Under U.S. Trademark law, “a mark that is primarily merely a surname is not registrable on the Principal Register.” See TMEP § 1211. However, by “acquiring distinctiveness” the mark may register on the Principal Register. Id.

How Do I Know If My Surname is Primarily A Surname?

When examining your trademark application, the examining attorney will determine whether or not your trademark is “primarily” a surname before issuing a refusal. In making this determination, the Trademark Trial and Appeal Board (TTAB), provides several examples of what may lead to evidence for such refusal. Evidence includes:

  1. Whether the surname a rare surname;
  2. Whether the term is the surname of anyone connected with the applicant;
  3. Does the term have any recognized meaning other than as a surname;
  4. Whether it has the “structure and pronunciation” of a surname; and
  5. Whether the stylization of lettering is distinctive enough to create a separate commercial impression.

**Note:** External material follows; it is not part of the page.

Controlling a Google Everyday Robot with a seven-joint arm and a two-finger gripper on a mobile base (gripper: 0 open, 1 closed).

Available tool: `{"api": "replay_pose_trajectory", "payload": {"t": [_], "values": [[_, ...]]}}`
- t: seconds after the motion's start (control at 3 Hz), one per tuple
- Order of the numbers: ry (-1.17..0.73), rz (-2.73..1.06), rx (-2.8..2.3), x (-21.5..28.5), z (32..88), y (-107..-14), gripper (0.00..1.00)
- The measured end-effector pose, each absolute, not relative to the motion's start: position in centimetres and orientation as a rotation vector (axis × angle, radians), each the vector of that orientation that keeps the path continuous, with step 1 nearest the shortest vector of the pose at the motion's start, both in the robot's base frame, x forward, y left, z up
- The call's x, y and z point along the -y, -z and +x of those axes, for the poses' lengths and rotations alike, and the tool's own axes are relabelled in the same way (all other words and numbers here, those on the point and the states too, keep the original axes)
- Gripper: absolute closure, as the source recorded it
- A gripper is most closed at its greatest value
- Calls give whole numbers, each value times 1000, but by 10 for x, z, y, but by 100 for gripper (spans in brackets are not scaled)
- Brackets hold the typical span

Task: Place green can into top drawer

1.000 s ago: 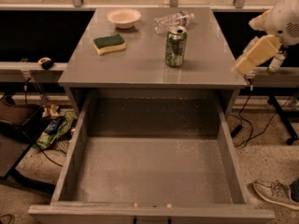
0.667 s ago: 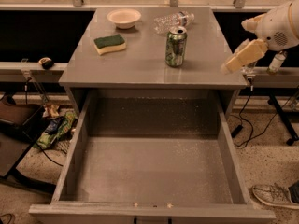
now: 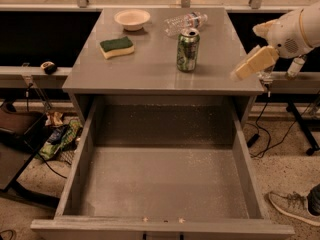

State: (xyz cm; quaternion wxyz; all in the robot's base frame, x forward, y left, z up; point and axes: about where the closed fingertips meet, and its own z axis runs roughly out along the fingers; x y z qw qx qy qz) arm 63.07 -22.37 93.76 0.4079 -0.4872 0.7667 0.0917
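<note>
The green can (image 3: pixel 188 49) stands upright on the grey cabinet top (image 3: pixel 150 69), right of centre, its silver top showing an opened tab hole. The top drawer (image 3: pixel 165 184) is pulled wide open below, a deep grey box with a speckled floor and nothing in it. My gripper (image 3: pixel 250 66) comes in from the right on a white arm, hovering over the cabinet's right edge, about a hand's width to the right of the can and apart from it.
A clear plastic bottle (image 3: pixel 186 22) lies on its side behind the can. A white bowl (image 3: pixel 132 19) and a green-and-yellow sponge (image 3: pixel 116 47) sit at the back left. Cables and clutter (image 3: pixel 60 139) lie on the floor left; a shoe (image 3: pixel 290 206) is at right.
My gripper has moved left and a little up, from beyond the cabinet's right edge toward the can. The can and drawer have not moved.
</note>
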Motion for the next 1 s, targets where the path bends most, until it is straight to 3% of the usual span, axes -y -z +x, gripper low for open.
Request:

So, What Does This Mean for Me?

Overall, if you are attempting to register a trademark based on your family or “surname,” then there is a chance that the application will be, at least initially, refused registration.  To overcome this refusal, you must show to the Patent and Trademark Office (PTO) that your mark has acquired distinctiveness. This requirement is based on the understanding that many people share common surnames. It would be impracticable to prevent people who share a surname with another to prevent them from using their name. Thus, the PTO has the “acquired distinctiveness requirement.” This requirement ensures that any surname that the PTO allows to register has built up goodwill and is well known in relation to the goods.

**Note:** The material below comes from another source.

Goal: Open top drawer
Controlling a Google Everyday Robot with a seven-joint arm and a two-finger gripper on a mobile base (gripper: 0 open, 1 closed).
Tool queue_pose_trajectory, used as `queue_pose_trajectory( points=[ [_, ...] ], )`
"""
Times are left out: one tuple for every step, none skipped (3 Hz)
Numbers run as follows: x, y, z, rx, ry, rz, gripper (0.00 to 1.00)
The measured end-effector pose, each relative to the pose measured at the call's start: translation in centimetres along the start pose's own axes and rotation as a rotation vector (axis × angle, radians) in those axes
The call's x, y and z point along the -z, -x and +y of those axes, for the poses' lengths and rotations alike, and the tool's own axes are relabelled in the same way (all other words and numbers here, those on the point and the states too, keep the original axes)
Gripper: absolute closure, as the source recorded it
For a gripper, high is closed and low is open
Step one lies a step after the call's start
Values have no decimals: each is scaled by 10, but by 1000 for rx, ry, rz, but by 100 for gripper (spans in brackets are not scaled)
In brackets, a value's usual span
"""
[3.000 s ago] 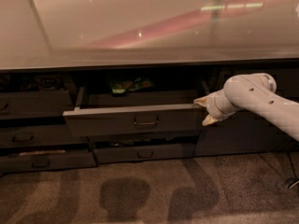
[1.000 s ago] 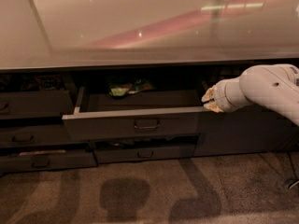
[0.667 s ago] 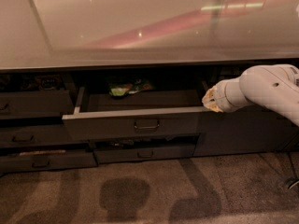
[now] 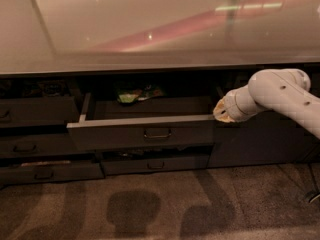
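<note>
The top drawer (image 4: 145,133) is a wide dark grey drawer under the countertop, pulled out toward me. Its flat front carries a small loop handle (image 4: 157,133) at the centre. A green and yellow packet (image 4: 134,96) lies at the back of its inner tray. My gripper (image 4: 220,111) is at the end of a white arm that reaches in from the right. It sits at the drawer front's upper right corner, touching or just beside it.
A pale glossy countertop (image 4: 150,29) runs above. Narrower drawers (image 4: 35,111) stack at the left, the lowest one (image 4: 47,170) slightly open. Another drawer (image 4: 155,164) lies below the open one. A dark cabinet door (image 4: 260,139) is behind the arm. Carpeted floor (image 4: 160,204) lies in front.
The arm has pulled back to the right and risen a little since three seconds ago. The drawer stays open at about the same reach.
</note>
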State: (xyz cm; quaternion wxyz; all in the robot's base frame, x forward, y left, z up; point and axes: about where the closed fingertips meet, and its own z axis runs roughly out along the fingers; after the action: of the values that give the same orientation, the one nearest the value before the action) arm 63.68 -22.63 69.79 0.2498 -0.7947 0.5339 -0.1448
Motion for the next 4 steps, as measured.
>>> queue_pose_trajectory(
  points=[
    [-15,-2,4,-10,56,-20,100],
    [-15,-2,4,-10,56,-21,100],
    [-17,0,7,-7,73,-30,100],
    [-17,3,11,-7,79,-45,100]
  ],
)
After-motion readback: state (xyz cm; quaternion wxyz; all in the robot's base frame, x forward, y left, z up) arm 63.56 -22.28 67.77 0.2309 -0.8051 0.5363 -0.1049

Examples of Surnames That Have Acquired Distinctiveness Include:

Kellogg’s – Founded by Will Keith Kellogg.

Kellogg’s Logo

McDonald’s – Founded by Richard and Maurice McDonald.

McDonald’s Logo


Accordingly, while using a surname may seem like a great trademark choice, they are not always the best from a registration or enforcement aspect. This is especially the case when different family members may seek to register similar trademarks using their names.

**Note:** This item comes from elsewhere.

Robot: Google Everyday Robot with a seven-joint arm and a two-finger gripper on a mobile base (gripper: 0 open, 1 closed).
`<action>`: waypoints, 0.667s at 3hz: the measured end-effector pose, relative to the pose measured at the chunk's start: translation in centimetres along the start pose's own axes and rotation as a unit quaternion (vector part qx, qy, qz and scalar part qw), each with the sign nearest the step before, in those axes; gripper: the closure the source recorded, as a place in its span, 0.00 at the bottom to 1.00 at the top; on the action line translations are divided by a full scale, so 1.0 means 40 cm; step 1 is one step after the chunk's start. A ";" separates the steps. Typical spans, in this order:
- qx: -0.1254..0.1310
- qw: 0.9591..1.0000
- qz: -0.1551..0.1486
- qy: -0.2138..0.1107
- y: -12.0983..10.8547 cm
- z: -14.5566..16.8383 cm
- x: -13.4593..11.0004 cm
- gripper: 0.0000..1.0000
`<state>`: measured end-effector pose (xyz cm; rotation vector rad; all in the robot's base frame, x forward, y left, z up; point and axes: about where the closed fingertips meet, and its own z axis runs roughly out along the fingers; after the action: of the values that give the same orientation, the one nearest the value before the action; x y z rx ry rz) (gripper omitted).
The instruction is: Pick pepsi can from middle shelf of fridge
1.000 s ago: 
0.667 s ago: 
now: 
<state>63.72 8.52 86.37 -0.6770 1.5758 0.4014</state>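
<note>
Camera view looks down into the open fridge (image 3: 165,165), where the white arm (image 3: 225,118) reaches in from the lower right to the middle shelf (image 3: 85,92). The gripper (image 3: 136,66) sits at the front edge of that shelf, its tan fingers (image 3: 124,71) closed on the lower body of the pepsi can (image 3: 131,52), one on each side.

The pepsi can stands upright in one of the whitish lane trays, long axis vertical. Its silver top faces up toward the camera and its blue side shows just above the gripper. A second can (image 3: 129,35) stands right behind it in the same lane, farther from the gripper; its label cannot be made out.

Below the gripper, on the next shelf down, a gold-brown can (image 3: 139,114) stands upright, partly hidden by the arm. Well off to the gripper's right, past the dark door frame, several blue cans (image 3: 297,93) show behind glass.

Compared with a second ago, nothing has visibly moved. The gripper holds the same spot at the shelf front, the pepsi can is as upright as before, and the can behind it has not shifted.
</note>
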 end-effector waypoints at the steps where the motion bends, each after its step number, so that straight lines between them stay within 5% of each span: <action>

However, if you are set on using your name, there are several things that you can do to increase the chances of your application going through.

  • Combine multiple surnames together into one mark (e.g., SURNAME 1 & SURNAME 2);
  • Add your initials to the front of the mark;
  • Incorporate other information along with your surname; and
  • Add a design element.

Supplemental Register Amendment

Furthermore, as a last resort, registration on the Supplemental Register can be available. Registration on the Supplemental Register does not afford all the benefits of registration on the Principal Register. However, it does provide the following advantages: 

  • The registrant may use the registration symbol ®;
  • The registration is protected against the registration of a confusingly similar mark under Trademark Act Section 2(d);
  • The registrant may bring suit for infringement in federal court; and
  • The registration may serve as the basis for filing in a foreign country under the Paris Convention and other international agreements.

The main limitation of the Supplemental Register is your mark would not have any statutory presumption that the term is a trademark and not a generic name. Thus, if you were to be sued or are suing in the future regarding your mark, you would still have the burden to prove that your mark is known in that particular geographic area, in that industry, and in association with the goods and services.

On-the-other-hand, if your mark was registered on the Principal Register, the burden of proof is on the other party to prove that the registered mark does not have exclusive rights of ownership, rights of use, and rights of validity.